Labour’s leftwing revolt: What Jeremy Corbyn’s leadership bid means for the party

Jeremy Corbyn, Feb 2007, David Hunt

Standing opposite Downing Street on the evening after the Queen’s Speech, Jeremy Corbyn, the leftist Labour MP for Islington North, thanked the small crowd of anti-austerity campaigners for showing up. “We prove there is a different voice,” he said to the ramshackle bunch.

In a parliament where even the leftwing Labour party has accepted the need for austerity, that voice on the hard left has been loud and angry since the Tories triumphed unexpectedly at the polls. On the very day Corbyn spoke, the crowd of anti-austerians had cornered the Ukip MP Douglas Carswell, shouting “racist” and “fascist” at him until the police were forced to whisk him away in a van.

Such aggression is one side of Labour’s existential dilemma since it was embarrassed at the general election, an event which prompted two explanations. On one side the Blairites believe that the (now former) leader Ed Miliband failed to tap into the “aspiration” of the British people. Even Andy Burnham, widely seen as the candidate closest to the unions, spoke to this in his campaign video.

Meanwhile the likes of Corbyn have been trumpeting another view: Labour lost the election because it was insufficiently leftwing, or at least could not articulate its leftwing views in a way that was compelling. Speaking on this theme outside Downing Street, Corbyn said: “I’m in favour of aspiration, but not for the individual. I aspire for the whole community to be decently housed, for a young person to get somewhere to live.”

This focus on community is something that Labour has mostly abandoned since former prime minister Tony Blair bolted the word “New” to the party’s name and sought to steer it to the centre-ground. The Blairite method is more or less the strategy being plotted by the rest of the contenders for the Labour leadership: which includes Burnham, Liz Kendall, Yvette Cooper (wife of defenestrated shadow chancellor Ed Balls) and Mary Creagh.
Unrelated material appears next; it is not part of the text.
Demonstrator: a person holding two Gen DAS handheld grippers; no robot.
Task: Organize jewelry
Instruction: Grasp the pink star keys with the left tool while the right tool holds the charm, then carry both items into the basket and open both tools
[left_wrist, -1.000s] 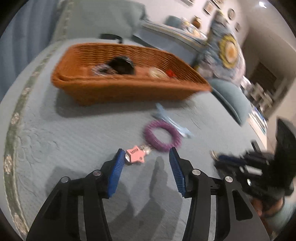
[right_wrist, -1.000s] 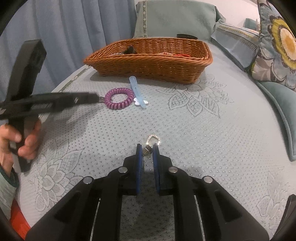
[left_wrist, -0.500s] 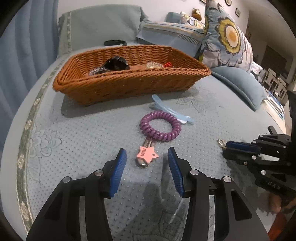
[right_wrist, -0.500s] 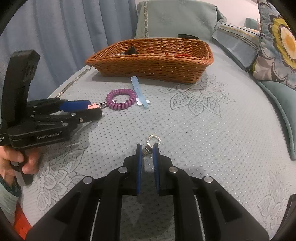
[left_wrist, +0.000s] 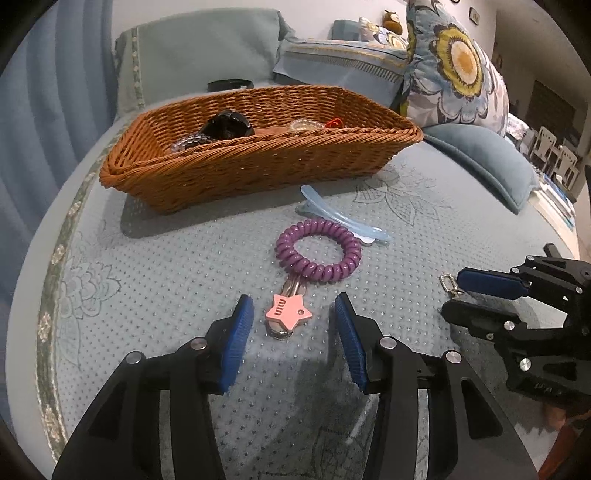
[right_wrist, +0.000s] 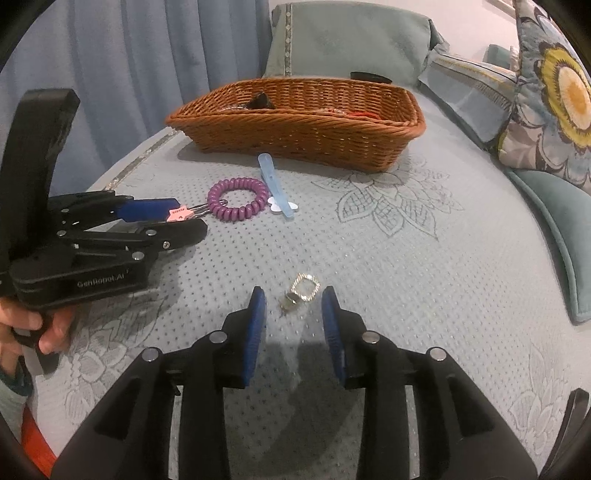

As such Corbyn’s entry into the contest marks him out from the pack. To make it onto the ballot paper he now needs 35 Labour colleagues in the Commons (15 percent) to back him. He will then face the popular vote in which every Labour member and affiliated supporter (mostly unionists) gets a single vote.

Most do not expect him to win, but now at least Burnham has an adversary on his left flank. As well as being anti-austerity Corbyn has many other leftist views to his name: staunchly defending the welfare state and NHS from perceived privatisation by the Tories; opposing war and the use of nuclear weapons; and campaigning against racism and imperialism with Liberation, an advocacy group.

The extent to which such positions are relevant in today’s world and the worldview of Parliament will define how much of an impact Corbyn has. Populist politics of both the Left and the Right have been a growing trend throughout Europe as the rigours of austerity provoke protest – most notably in Greece where Syriza has moved the country to the brink of financial turmoil in negotiations with creditors.

Commenting on this after the Queen’s Speech, Corbyn said: “A generation [of Greeks] don’t work, don’t hope and don’t have opportunity. And they have said ‘No’.” Unfortunately for the Islington North MP, the British people just said “Yes” to a Tory government headed in the opposite direction.